We can tell you how to get to Sesame Street, but you’re gonna have to pay. A few years ago Sesame Workshop, unable to keep the series humming on a PBS budget, entered a deal with HBO to produce episodes there and premiere them on PBS later. But as you know, Warner Bros. has been preparing the streaming service HBO Max to launch in the spring of 2020, and they need appealing and exclusive content. So….yoink! Sesame Street is an HBO Max thing now.

But the deal involves much more than just the original show (which has been renewed for five seasons). It also includes new TV specials, spinoffs, documentaries and archival content. There is a LOOOOT of Sesame Street coming to HBO Max. You decide if it’s worth the hefty price.

One of the more bizarre announcements in this deal is a late-night talk show hosted by Elmo. How is that going to work? Will it be a Space Ghost kind of deal? Will Elmo be standing in a suit and giving monologues on politics? “ELMO HEAR ABOUT THIS! TRUMP IS FACING IMPEACHMENT. ELMO THINKS PEACHES ARE YUMMY!”

Speaking of Elmo, there are a lot of grown-ups now who hold fond memories of the original series and wish the red monster hadn’t sucked the soul out of it. Between Oscar, Cookie Monster, and reporter Kermit the Frog, the show used to have a smart edge — which has dulled over time as Henson’s influence has faded and the series has changed hands (also, Kermit’s not allowed on the show anymore). Is there any hope of seeing that version again?

Kinda. The new deal grants HBO Max streaming rights to all 50 years of Sesame Street — that’s over 5,000 episodes of content! BUUUUUUT they mention “a broad collection” from this library will be made available, not the entire thing. Though there is the promise that some of the episodes are being made on-demand “for the first time ever,” it could be so much more.
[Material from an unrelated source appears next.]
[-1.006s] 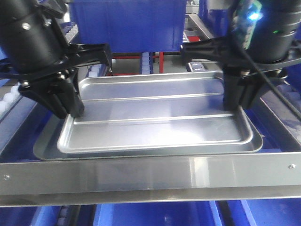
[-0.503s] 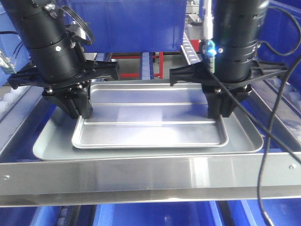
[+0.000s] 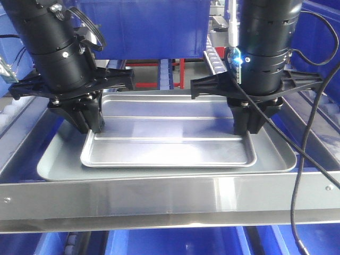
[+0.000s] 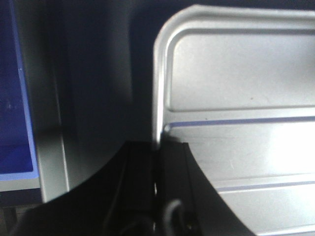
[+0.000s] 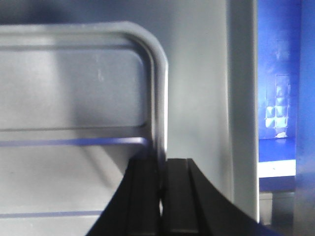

The original Sesame Street has not been seen since the early 2000s, when cable channel Noggin threw together 13 random episodes in the “Sesame Street Unpaved” series.

The full list of announcements lies below:

  • Five new 35-episode seasons of Sesame Street
  • New annual Sesame Street specials, kicking off with The Monster at the End of This Show, an animated version of the acclaimed The Monster at the End of this Book
  • A family-centric live-action take on a late-night talk show, The Not Too Late Show with Elmo—featuring Sesame Street’s celebrity friends
  • A new season of the award-winning animated Esme & Roy, as well as the previous season
  • Two new animated series, the first a spin-off of Sesame Street called Mecha Builders (working title), featuring favorite Sesame Street characters as heroes in a robot-animation style; and the second series to be announced at a later date
  • A new docuseries that will explore key issues for kids and families, building off Sesame Workshop’s expertise in tackling difficult issues from a child’s perspective

A Sesame Street hub will help families and fans access all-things-Sesame on demand, including:

  • Character-driven short-form collections so young viewers can easily access their favorite content
  • A broad collection of Sesame Street episodes selected from the past 50 years – many available to the public on-demand for the first time ever
  • The Sesame Street spinoff, The Furchester Hotel

HBO Max launches in the spring of 2020 and the 51st season of Sesame Street will premiere there, then appear on PBS. The 50th season will continue to run on HBO until then.